> _What you need to do_
Using the records below, filter out every line that lacks "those" and copy the rest.

> _Data for analysis_
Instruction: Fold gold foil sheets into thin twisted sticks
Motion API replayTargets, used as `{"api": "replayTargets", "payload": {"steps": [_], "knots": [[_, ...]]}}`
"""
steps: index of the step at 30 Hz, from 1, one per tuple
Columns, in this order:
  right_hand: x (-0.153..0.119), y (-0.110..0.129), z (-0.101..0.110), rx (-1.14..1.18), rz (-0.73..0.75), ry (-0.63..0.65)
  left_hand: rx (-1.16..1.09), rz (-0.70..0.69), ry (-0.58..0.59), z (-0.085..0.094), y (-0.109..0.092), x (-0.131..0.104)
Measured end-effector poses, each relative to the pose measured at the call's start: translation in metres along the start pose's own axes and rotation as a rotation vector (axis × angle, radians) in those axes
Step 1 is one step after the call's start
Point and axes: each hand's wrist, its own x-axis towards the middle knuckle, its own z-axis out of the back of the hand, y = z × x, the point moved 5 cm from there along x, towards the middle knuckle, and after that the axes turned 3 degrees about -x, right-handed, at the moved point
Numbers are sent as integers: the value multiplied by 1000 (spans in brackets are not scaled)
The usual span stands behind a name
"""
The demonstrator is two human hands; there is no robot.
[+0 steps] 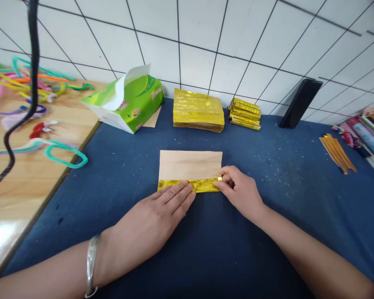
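A sheet of gold foil paper (190,164) lies on the blue surface with its plain tan side up. Its near edge is folded over, so a shiny gold strip shows along the front. My left hand (156,216) rests flat on that strip, fingers stretched out and touching it. At the strip's right end, my right hand (239,189) pinches the folded edge between thumb and forefinger. Behind the sheet stands a thick stack of gold foil paper (198,109). Beside this stack sit several narrow folded gold strips (244,113).
A green tissue pack (140,99) stands at the back left. A black phone (301,101) leans on the tiled wall. Folded brown strips (338,153) and books (369,137) lie at the right. Coloured pipe cleaners (65,153) cover the wooden table; a black cable (33,62) hangs in front.
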Motion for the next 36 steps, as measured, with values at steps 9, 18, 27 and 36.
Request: {"api": "replayTargets", "payload": {"steps": [9, 18, 27, 36], "knots": [[1, 1, -1, -56, 24, 30, -19, 9, -8, 3, 0, 3], [2, 2, -1, -88, 40, 42, -28, 8, -17, 4, -1, 4], [4, 3, -3, -150, 67, 63, 2, 20, 57, 5, 0, 7], [-28, 38, 4, -409, 498, -155, 8, 32, -27, 10, -1, 11]]}}
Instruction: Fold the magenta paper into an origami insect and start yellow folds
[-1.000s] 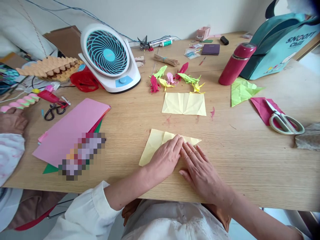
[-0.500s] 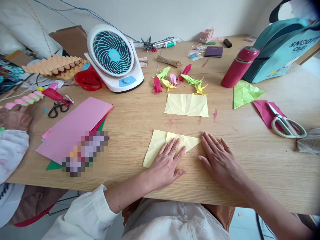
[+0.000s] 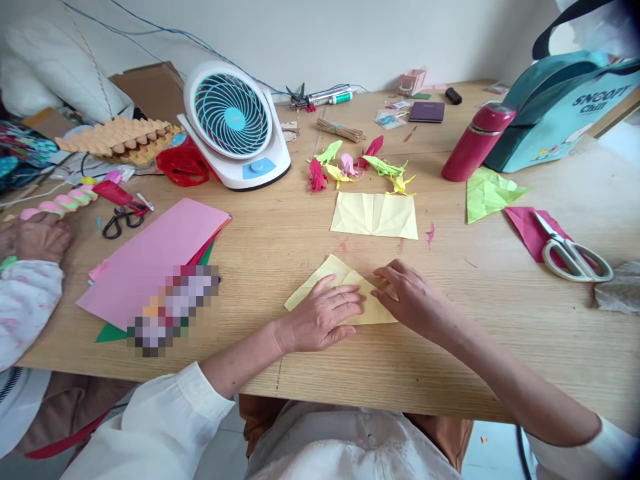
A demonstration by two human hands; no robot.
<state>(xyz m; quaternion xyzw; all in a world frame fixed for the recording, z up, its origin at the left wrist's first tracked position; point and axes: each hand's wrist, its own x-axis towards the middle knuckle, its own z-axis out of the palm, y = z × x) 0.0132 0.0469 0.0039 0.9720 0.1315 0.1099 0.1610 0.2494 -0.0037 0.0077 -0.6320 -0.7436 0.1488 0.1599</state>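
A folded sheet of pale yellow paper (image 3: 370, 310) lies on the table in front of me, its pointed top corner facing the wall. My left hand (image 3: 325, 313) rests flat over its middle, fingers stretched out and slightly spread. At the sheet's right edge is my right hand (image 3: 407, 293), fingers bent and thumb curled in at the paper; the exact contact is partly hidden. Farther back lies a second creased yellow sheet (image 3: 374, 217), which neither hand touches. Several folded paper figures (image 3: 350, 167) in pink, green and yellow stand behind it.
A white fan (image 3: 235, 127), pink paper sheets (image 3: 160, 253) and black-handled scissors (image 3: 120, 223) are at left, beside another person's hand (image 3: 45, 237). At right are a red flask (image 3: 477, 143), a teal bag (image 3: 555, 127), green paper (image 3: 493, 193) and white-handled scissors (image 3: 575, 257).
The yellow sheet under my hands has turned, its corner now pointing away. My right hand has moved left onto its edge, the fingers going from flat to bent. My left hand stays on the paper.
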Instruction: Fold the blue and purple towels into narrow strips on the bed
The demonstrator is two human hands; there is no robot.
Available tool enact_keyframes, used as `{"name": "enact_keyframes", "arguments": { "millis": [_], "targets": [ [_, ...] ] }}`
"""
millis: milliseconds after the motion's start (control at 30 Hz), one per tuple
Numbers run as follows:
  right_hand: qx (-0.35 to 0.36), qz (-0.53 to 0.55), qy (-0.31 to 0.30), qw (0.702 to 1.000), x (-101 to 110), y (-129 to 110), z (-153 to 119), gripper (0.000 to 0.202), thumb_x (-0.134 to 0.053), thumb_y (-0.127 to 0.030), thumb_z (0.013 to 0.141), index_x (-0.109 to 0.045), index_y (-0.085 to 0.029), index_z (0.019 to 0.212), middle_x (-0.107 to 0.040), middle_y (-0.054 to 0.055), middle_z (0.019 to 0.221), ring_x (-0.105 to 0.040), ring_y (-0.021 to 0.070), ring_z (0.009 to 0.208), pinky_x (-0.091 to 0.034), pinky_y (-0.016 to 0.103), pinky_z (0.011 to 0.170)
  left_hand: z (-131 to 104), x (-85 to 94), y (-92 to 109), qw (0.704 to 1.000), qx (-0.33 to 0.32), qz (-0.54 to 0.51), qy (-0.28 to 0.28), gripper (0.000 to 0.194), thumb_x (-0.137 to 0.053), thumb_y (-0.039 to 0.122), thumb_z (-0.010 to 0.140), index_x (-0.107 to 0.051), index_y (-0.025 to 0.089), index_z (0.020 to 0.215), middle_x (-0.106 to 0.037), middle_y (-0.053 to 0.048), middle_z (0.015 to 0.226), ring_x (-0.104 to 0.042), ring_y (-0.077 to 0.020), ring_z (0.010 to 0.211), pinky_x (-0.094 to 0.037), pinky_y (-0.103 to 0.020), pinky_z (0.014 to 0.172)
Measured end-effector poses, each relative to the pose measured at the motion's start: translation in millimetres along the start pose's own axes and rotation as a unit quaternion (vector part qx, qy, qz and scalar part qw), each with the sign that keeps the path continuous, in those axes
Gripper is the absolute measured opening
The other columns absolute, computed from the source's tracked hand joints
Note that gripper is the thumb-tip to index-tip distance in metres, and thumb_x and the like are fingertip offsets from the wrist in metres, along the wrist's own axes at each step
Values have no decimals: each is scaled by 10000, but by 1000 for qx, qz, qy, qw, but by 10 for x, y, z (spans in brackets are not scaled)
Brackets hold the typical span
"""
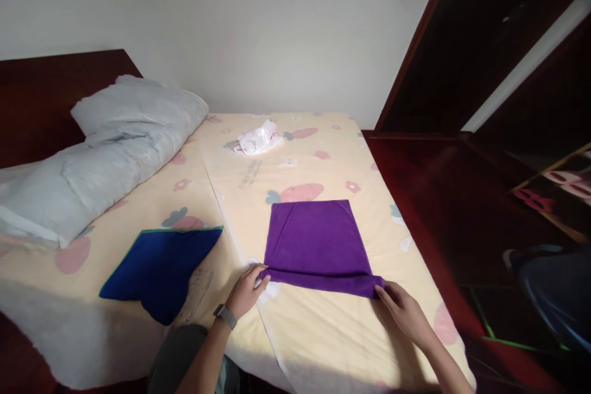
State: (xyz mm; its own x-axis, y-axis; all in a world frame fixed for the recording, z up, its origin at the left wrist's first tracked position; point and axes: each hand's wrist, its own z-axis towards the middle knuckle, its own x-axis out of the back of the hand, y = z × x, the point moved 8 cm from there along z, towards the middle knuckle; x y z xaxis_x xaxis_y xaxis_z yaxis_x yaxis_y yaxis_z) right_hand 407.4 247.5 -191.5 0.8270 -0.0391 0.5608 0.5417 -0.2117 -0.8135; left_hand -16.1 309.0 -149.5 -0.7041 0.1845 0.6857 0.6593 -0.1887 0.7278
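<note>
A purple cloth (314,240) lies flat on the bed (332,332), its near edge folded over into a narrow strip. My left hand (245,290) pinches the left end of that folded edge. At the right end, my right hand (402,309) grips the strip's corner. A watch sits on my left wrist. A dark blue cloth (161,268) with a green border lies to the left of my left hand, partly hanging over the mattress edge.
A grey pillow (106,148) rests at the bed's left against a dark wooden headboard. A crumpled white plastic bag (258,138) lies at the far end. Dark red floor and a dark wooden door (466,55) stand to the right.
</note>
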Motion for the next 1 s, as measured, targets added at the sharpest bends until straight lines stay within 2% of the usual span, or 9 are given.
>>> {"name": "enact_keyframes", "arguments": {
  "millis": [100,200,367,500,633,700,800,900,1000],
  "targets": [
    [-35,12,34,999,-29,7,83,495,-453,-615,884,-639,-203,1084,-703,104,1173,-633,285,1123,-469,381,994,60,-61,-120,998,33,-46,30,302,-538,436,925,-638,213,1101,-716,-66,1009,-680,-213,936,-535,-320,853],
    [-52,3,52,997,-75,7,134,554,-397,-623,897,-623,-187,1153,-671,132,1256,-601,303,1191,-445,390,1024,97,-124,-172,995,32,-81,43,357,-626,454,859,-633,205,1113,-708,-74,1038,-667,-225,952,-537,-311,817],
    [-52,-45,36,997,-70,27,137,611,-316,-622,920,-604,-175,1220,-663,145,1277,-604,317,1198,-447,397,1012,115,-138,-248,988,59,-130,66,375,-498,511,925,-643,183,1033,-681,-24,807,-637,-174,737,-495,-265,664],
    [-59,-105,2,993,-55,25,107,615,-293,-627,927,-626,-186,1198,-698,137,1213,-636,333,1140,-471,420,966,101,-29,-203,994,48,18,95,344,-546,495,894,-656,187,1000,-621,-4,686,-595,-178,662,-448,-274,637],
    [-50,-116,35,991,-1,-79,79,650,-333,-668,905,-649,-179,1193,-678,125,1257,-616,327,1181,-462,416,1000,70,53,-88,985,34,135,98,320,-573,487,868,-602,205,720,-612,-26,682,-605,-199,726,-438,-294,724],
    [-78,-105,45,990,-6,-71,69,690,-370,-709,876,-648,-179,1219,-675,117,1269,-612,332,1192,-469,428,1002,55,34,-101,988,76,111,75,369,-528,527,889,-568,210,706,-614,-21,679,-611,-190,706,-419,-272,674],
    [-119,-87,39,988,-75,-18,85,758,-419,-743,836,-620,-158,1274,-694,131,1233,-630,347,1168,-500,439,964,35,-63,-167,986,156,52,31,375,-472,564,909,-580,216,824,-588,19,610,-597,-167,606,-352,-248,571],
    [-123,-73,40,989,-110,23,135,771,-451,-728,817,-610,-130,1277,-708,155,1194,-647,359,1137,-514,444,941,45,-133,-220,981,191,36,15,412,-498,575,880,-516,216,679,-492,46,515,-546,-154,548,-293,-254,536],
    [-103,-25,44,993,-67,63,137,680,-471,-696,805,-665,-148,1157,-716,144,1181,-656,335,1127,-515,414,949,67,-137,-272,979,199,-32,35,456,-532,600,835,-450,216,603,-453,58,509,-506,-135,537,-295,-252,527]
  ]
}}
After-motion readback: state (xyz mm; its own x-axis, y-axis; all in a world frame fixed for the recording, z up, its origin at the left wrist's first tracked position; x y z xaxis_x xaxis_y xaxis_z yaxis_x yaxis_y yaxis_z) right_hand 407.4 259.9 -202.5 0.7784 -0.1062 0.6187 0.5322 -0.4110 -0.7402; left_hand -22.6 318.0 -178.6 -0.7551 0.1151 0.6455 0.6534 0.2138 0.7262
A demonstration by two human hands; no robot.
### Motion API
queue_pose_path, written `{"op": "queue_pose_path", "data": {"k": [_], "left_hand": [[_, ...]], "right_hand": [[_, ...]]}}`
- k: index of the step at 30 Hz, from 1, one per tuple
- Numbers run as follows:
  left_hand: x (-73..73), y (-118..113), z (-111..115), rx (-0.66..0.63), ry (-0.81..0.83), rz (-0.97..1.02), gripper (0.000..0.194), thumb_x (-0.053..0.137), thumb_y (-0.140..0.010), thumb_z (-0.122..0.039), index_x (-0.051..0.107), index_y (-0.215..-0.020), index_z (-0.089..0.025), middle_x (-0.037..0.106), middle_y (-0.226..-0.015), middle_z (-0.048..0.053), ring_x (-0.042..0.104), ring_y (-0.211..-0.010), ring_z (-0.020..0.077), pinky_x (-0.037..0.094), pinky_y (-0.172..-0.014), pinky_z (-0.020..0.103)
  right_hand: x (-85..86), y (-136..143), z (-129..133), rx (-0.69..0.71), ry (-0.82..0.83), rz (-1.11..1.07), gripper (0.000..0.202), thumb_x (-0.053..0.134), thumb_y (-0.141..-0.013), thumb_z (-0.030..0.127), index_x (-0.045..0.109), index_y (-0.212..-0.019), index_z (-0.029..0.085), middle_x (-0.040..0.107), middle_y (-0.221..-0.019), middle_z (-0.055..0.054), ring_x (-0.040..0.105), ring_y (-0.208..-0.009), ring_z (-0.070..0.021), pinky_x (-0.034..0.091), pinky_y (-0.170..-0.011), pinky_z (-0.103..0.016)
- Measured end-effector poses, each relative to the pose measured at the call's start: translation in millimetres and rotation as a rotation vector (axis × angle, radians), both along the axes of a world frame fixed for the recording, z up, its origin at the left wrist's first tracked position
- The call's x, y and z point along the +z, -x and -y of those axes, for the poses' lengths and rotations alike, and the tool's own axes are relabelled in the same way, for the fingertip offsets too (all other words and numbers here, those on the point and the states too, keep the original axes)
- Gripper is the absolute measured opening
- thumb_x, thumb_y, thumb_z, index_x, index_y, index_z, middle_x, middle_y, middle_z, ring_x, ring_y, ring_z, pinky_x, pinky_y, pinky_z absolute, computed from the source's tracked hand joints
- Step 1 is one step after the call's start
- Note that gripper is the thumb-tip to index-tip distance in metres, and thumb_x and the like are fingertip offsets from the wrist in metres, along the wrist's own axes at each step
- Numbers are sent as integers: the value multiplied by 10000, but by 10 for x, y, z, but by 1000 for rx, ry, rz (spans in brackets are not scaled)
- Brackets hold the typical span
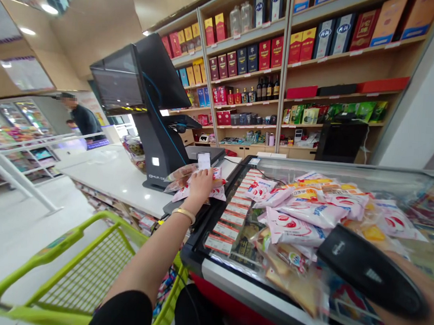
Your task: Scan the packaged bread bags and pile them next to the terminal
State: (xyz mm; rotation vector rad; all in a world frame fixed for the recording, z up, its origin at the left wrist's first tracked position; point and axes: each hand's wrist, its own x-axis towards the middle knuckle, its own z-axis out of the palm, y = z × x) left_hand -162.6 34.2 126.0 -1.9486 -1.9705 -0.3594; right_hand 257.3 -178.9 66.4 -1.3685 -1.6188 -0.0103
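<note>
My left hand (pixel 201 183), with a gold bangle at the wrist, reaches onto white-and-red packets (pixel 219 191) beside the black register. Its fingers are bent over the packets; a small white paper slip (pixel 204 161) stands just beyond them. At the right edge, my right hand (pixel 411 300) is wrapped round a black handheld scanner (pixel 371 272), partly hidden under it and blurred. The scanner hangs over a glass-topped case on which a heap of white-and-red packets (pixel 302 213) lies. Clear bags of bread (pixel 291 276) rest nearer the front.
A black register with screens (pixel 161 104) stands on the white counter (pixel 116 170). A green shopping cart (pixel 79 267) is at the lower left. Rows of price labels (pixel 230 218) line the case's left side. Shelves of boxes are behind. A person (pixel 86 118) is at the far left.
</note>
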Motion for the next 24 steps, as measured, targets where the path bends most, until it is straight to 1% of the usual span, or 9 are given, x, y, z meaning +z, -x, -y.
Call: {"op": "queue_pose_path", "data": {"k": [4,7,10,14,17,19,21,23,24], "left_hand": [[-102,-26,-47,41,23,20,484,467,-1020,-225,540,-1490,-134,641,-1428,258,577,-1375,392,406,-1171,561],[-151,-10,-26,55,48,18,599,542,-961,-243,482,-1548,-144,567,-1539,245,496,-1459,397,330,-1223,606],[-162,6,22,43,72,-17,706,582,-923,-307,438,-1594,-142,462,-1645,235,374,-1554,406,250,-1266,629],[-159,-13,77,12,77,-19,805,616,-895,-318,375,-1640,-133,311,-1728,243,224,-1626,430,169,-1290,656],[-197,-128,105,-84,-23,49,766,611,-902,-292,402,-1625,-151,316,-1731,228,201,-1637,411,125,-1301,665],[-256,-282,112,-208,-104,143,673,578,-936,-283,457,-1584,-151,392,-1699,208,270,-1623,366,150,-1319,612],[-339,-493,93,-326,-79,270,608,555,-968,-277,484,-1559,-153,464,-1657,180,373,-1582,296,245,-1319,492],[-429,-732,34,-335,54,390,611,566,-982,-278,464,-1573,-163,490,-1643,157,446,-1537,234,337,-1275,368],[-471,-850,-13,-294,126,431,624,578,-984,-285,451,-1583,-159,494,-1639,163,470,-1521,227,367,-1248,336]], "right_hand": [[-21,88,64,-33,18,-69,215,676,-837,361,712,-1049,377,782,-977,-64,770,-950,-343,624,-883,-479],[-26,79,65,-47,30,-64,216,669,-842,348,692,-1055,367,783,-1004,-62,769,-969,-332,612,-888,-465],[-15,5,22,-56,-17,-17,215,661,-867,359,666,-1082,377,787,-1050,-50,770,-991,-323,606,-893,-457],[12,-144,-52,45,-48,153,259,720,-824,319,687,-1073,382,798,-979,-23,782,-847,-285,634,-760,-383],[20,-157,-48,35,-20,130,245,707,-819,323,712,-1058,377,796,-929,-33,771,-767,-290,644,-745,-402],[24,-91,-14,-3,-28,47,233,666,-841,341,715,-1067,373,790,-931,-46,775,-810,-316,649,-806,-445],[32,1,28,-16,-34,-16,228,631,-871,334,711,-1079,384,785,-965,-39,780,-886,-320,644,-855,-451],[41,74,64,-21,-37,-46,230,607,-894,301,700,-1084,392,780,-1004,-21,779,-936,-301,636,-863,-423],[42,91,77,-18,-42,-45,233,599,-896,288,694,-1085,386,777,-1012,-15,778,-939,-293,634,-848,-411]]}}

> _Exercise answer_
Measured end-effector poses, each relative to the pose measured at the call's start: translation in metres along the start pose's own axes and rotation as a rotation vector (axis × angle, radians) in those axes
Measured end-effector poses, each relative to the pose measured at the motion's start: translation in millimetres along the start pose's own axes and rotation as a unit quaternion (vector part qx, qy, qz and scalar part qw), each with the sign that keeps the path continuous, in those axes
- The call's x, y and z point along the +z, -x and -y of those axes, for the poses' lengths and rotations alike, and the tool's own axes are relabelled in the same way, for the fingertip offsets too (all other words and numbers here, those on the point and the states too, keep the original axes)

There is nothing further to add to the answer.